2° On a écrit souvent que la valeur résultait à la fois de l’utilité et de la rareté. Un bien utile, mats qui est très abondant, n’a point de valeur ; une chose rare, mais sans utilité, n’a point de valeur non plus — à moins qu’on n’en recherche la possession pour se distinguer des autres et satisfaire ainsi sa vanité ; mais dans ce cas le bien en question, d’une certaine manière, devient « utile » — ; une chose qui est en même temps utile et rare aura une valeur, et cette valeur sera d’autant plus grande que cette chose sera plus utile, ou plus rare.

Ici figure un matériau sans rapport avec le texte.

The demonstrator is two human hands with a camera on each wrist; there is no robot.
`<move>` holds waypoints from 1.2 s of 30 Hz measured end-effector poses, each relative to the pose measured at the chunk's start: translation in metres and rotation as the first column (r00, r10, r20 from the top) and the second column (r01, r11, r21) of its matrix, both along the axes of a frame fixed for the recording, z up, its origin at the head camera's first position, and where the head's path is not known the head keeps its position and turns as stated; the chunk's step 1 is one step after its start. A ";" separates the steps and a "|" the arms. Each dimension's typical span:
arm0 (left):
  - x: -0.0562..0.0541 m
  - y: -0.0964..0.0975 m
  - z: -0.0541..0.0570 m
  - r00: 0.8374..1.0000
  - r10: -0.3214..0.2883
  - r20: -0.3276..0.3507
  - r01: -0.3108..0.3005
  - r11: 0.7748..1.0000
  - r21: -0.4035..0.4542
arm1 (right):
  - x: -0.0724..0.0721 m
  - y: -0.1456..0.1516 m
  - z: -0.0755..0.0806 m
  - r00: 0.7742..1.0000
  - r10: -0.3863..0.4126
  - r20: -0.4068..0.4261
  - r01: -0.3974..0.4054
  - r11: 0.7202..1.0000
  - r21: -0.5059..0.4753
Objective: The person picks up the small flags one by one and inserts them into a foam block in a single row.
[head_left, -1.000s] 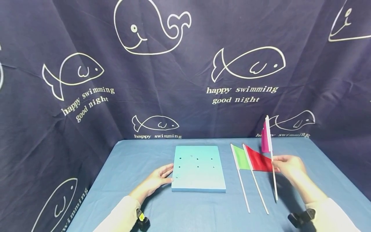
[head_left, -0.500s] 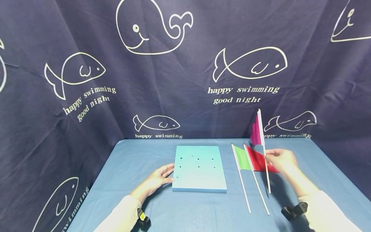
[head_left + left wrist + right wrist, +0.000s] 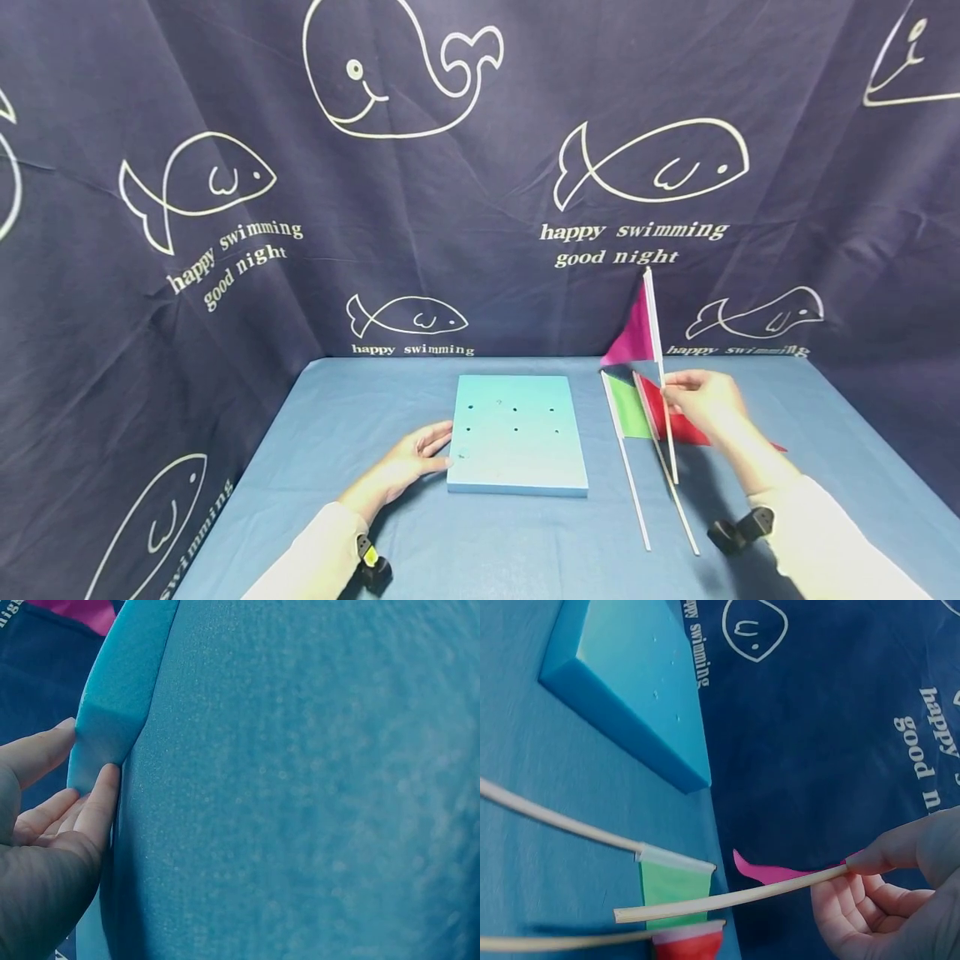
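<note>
My right hand [image 3: 705, 398] pinches the thin wooden stick of a magenta flag [image 3: 637, 329] between thumb and fingers. The flag stands nearly upright above the table, its cloth pointing left and its lower stick end free. In the right wrist view the stick end [image 3: 630, 913] passes over a green flag [image 3: 676, 889] lying on the table. Beside that lies a red flag [image 3: 678, 425], partly hidden behind my right hand. My left hand [image 3: 408, 458] touches the left edge of a light blue foam block [image 3: 517, 462] with extended fingers. Several small holes dot the block's top.
A blue cloth covers the table [image 3: 525, 550]. Behind it hangs a dark blue curtain [image 3: 480, 217] with white fish and whale drawings. The green and red flags lie with their sticks toward the front, right of the block.
My right hand has carried the magenta flag left and upward, from right of the red flag to over it. The flag's cloth has spread out. My left hand stays at the block.
</note>
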State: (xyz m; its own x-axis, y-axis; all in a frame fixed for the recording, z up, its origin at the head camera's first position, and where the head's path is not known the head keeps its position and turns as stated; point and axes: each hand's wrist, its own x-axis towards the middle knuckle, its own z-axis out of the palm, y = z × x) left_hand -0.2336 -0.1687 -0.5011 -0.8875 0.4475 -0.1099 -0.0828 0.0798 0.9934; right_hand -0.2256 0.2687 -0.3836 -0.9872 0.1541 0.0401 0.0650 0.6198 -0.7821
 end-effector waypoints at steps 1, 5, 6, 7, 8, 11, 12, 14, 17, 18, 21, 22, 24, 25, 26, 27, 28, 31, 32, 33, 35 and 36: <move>0.000 0.000 0.000 1.000 0.000 0.001 0.000 1.000 0.001 | -0.001 -0.003 0.001 1.000 0.001 -0.002 -0.001 1.000 -0.011; 0.000 -0.001 0.000 1.000 0.000 0.008 0.000 1.000 0.003 | -0.004 -0.013 0.003 1.000 0.014 -0.005 -0.014 0.999 -0.042; 0.000 -0.001 0.000 1.000 -0.001 0.009 0.001 1.000 0.004 | -0.005 -0.016 0.004 1.000 0.019 -0.006 -0.019 0.999 -0.046; 0.001 -0.001 0.000 1.000 -0.002 0.010 0.002 1.000 0.005 | -0.005 -0.018 0.004 1.000 0.023 -0.007 -0.024 0.998 -0.051; 0.001 -0.001 -0.001 1.000 -0.002 0.010 0.002 1.000 0.006 | -0.006 -0.020 0.004 1.000 0.028 -0.009 -0.029 0.998 -0.056; 0.001 -0.001 -0.001 1.000 -0.001 0.012 0.001 1.000 0.007 | -0.009 -0.027 0.005 0.999 0.036 -0.023 -0.037 0.998 -0.054; 0.001 -0.001 -0.001 1.000 0.001 0.011 -0.001 1.000 0.006 | -0.010 -0.029 0.005 0.999 0.037 -0.031 -0.039 0.998 -0.052; 0.000 -0.001 -0.001 1.000 0.002 0.010 -0.002 1.000 0.005 | -0.012 -0.033 0.006 0.998 0.040 -0.043 -0.043 0.998 -0.054; 0.000 -0.001 -0.002 1.000 0.003 0.015 -0.003 1.000 0.007 | -0.015 -0.038 0.008 0.998 0.047 -0.052 -0.050 0.998 -0.045; -0.001 -0.001 -0.002 1.000 0.002 0.015 -0.002 1.000 0.007 | -0.016 -0.039 0.008 0.997 0.052 -0.053 -0.054 0.997 -0.046; -0.001 -0.001 -0.002 1.000 -0.001 0.018 0.001 1.000 0.009 | -0.019 -0.044 0.011 0.996 0.065 -0.061 -0.067 0.997 -0.035; 0.000 -0.001 -0.001 1.000 -0.001 0.019 0.001 1.000 0.009 | -0.020 -0.045 0.012 0.996 0.067 -0.065 -0.069 0.997 -0.031; -0.001 0.000 -0.001 1.000 -0.001 0.018 0.000 1.000 0.007 | -0.022 -0.048 0.014 0.994 0.076 -0.078 -0.077 0.997 -0.020; -0.001 0.000 -0.001 1.000 0.000 0.017 0.000 1.000 0.005 | -0.022 -0.049 0.015 0.993 0.081 -0.083 -0.082 0.996 -0.014; -0.001 0.000 -0.001 1.000 0.001 0.019 -0.001 1.000 0.005 | -0.023 -0.051 0.016 0.993 0.087 -0.086 -0.088 0.996 -0.011; -0.001 0.000 -0.001 1.000 0.001 0.019 -0.001 1.000 0.005 | -0.023 -0.052 0.016 0.992 0.090 -0.088 -0.091 0.996 -0.008; -0.001 0.000 0.000 1.000 0.002 0.020 -0.002 1.000 0.006 | -0.024 -0.054 0.017 0.992 0.094 -0.088 -0.095 0.995 -0.007; -0.002 0.000 0.000 1.000 0.001 0.015 -0.001 1.000 0.004 | -0.024 -0.059 0.020 0.991 0.105 -0.085 -0.106 0.994 -0.006; -0.002 0.000 0.000 1.000 0.001 0.016 -0.001 1.000 0.005 | -0.025 -0.061 0.021 0.990 0.109 -0.084 -0.111 0.994 -0.011; -0.002 0.000 0.000 1.000 -0.002 0.010 0.002 1.000 0.004 | -0.025 -0.063 0.022 0.990 0.113 -0.083 -0.115 0.993 -0.019; -0.002 0.000 0.000 1.000 -0.003 0.008 0.003 1.000 0.005 | -0.025 -0.067 0.024 0.989 0.122 -0.083 -0.124 0.992 -0.030; -0.002 0.000 0.000 1.000 -0.002 0.009 0.002 1.000 0.007 | -0.025 -0.069 0.025 0.989 0.124 -0.082 -0.127 0.991 -0.035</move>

On aperçoit sans peine les rapprochement qui peuvent être faits entre cette théorie et la précédente, les rapports qui existent d’une part entre l’offre et la rareté des biens, d’autre part entre la demande et l’utilité. Mais le point de vue où l’on se place quand on explique la valeur par l’utilité et la rareté est assez différent de celui où l’on se place quand on considère l’offre et la demande. Interprétée, même, d’une certaine façon, la théorie de l’utilité et de la rareté apparaîtrait [comme une théorie subjective : car elle attire notre attention sur les raisons psychologiques qui font qu’il se trouve des gens pour payer les biens un certain prix, pour les payer un prix plus ou moins élevé. Toutefois, les auteurs qui ont parlé de l’utilité et de la rareté des biens comme de la double source de la valeur sont demeurés, par leur façon de voir et de présenter les choses, des objectivistes.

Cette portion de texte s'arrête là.